■ Problem: Lines below that include "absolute" are the answer; copy each one.

---*---

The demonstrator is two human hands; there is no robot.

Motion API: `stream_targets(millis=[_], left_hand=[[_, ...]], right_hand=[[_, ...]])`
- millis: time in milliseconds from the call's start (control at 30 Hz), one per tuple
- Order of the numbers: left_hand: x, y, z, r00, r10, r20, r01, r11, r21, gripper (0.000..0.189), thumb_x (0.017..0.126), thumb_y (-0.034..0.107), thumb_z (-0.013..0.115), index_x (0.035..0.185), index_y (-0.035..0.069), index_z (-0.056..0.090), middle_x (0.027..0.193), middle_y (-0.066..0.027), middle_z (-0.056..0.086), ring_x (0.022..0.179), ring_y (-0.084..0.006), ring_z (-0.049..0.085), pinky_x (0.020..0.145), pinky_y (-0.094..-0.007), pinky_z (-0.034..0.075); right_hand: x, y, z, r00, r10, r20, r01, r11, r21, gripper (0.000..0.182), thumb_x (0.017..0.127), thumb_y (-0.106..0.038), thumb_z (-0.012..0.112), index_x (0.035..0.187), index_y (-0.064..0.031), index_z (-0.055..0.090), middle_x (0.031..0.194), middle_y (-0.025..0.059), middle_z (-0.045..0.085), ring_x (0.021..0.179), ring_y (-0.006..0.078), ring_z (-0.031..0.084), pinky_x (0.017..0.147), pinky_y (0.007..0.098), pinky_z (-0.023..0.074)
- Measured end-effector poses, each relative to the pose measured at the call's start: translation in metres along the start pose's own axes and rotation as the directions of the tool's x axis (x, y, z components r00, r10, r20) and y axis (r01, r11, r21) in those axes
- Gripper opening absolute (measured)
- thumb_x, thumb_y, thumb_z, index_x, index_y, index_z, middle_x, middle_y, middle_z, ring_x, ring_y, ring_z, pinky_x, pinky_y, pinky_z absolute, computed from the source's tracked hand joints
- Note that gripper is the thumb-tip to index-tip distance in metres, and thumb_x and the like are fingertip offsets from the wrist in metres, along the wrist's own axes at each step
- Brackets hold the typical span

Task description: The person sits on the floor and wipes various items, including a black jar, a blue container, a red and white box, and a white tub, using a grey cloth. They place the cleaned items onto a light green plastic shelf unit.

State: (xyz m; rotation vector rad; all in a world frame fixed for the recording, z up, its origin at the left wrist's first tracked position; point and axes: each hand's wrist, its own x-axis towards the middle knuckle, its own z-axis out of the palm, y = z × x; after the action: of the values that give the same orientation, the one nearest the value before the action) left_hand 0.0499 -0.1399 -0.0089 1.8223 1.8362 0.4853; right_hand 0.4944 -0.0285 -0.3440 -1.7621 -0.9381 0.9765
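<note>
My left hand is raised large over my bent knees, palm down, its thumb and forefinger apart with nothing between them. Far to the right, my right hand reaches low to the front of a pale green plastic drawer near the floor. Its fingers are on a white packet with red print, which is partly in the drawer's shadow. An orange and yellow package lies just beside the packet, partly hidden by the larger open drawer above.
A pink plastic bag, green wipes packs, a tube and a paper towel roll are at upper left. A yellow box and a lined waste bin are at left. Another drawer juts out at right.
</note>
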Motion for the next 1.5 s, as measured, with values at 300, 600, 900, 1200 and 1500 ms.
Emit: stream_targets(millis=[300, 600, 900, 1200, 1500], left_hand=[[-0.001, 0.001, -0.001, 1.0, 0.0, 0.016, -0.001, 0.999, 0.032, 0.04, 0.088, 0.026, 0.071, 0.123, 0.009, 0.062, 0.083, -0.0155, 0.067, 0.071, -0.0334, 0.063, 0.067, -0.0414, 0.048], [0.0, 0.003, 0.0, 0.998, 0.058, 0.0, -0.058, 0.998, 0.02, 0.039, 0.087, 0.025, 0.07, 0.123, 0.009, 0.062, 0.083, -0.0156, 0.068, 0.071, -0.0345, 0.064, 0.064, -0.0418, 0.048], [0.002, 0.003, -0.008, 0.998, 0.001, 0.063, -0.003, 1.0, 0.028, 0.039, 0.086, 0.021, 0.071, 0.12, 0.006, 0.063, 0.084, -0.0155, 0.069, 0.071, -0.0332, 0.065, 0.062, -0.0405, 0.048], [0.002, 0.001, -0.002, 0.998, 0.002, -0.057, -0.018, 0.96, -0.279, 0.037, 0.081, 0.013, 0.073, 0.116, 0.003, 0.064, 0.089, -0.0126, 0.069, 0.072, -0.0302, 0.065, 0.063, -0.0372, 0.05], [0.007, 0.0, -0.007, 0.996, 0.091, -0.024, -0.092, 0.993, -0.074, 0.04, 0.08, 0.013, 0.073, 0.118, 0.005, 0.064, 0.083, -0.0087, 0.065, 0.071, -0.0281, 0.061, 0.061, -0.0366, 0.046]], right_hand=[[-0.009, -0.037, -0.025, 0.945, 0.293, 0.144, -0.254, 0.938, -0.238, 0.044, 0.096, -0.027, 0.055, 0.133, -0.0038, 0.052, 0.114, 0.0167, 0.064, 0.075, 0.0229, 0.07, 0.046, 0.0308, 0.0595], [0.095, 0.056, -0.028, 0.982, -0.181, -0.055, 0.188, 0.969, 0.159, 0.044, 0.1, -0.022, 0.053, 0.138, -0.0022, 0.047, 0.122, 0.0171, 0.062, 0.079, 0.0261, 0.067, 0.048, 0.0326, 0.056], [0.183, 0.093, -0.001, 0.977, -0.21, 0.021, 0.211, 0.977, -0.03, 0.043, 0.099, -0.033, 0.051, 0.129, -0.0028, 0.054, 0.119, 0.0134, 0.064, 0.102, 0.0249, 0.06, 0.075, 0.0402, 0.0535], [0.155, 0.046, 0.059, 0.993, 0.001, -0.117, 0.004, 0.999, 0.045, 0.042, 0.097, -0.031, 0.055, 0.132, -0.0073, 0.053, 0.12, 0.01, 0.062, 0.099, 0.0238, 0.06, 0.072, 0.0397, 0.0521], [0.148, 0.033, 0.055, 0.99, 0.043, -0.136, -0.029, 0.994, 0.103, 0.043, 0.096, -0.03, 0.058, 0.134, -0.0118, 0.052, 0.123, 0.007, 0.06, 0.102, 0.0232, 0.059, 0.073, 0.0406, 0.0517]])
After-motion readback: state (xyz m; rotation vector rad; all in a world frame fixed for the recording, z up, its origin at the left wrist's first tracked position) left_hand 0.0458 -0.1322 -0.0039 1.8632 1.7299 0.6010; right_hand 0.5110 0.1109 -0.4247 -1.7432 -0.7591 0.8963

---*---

■ Answer section:
- Gripper opening absolute (measured)
- thumb_x, thumb_y, thumb_z, index_x, index_y, index_z, middle_x, middle_y, middle_z, ring_x, ring_y, ring_z, pinky_x, pinky_y, pinky_z absolute, computed from the source's tracked hand joints

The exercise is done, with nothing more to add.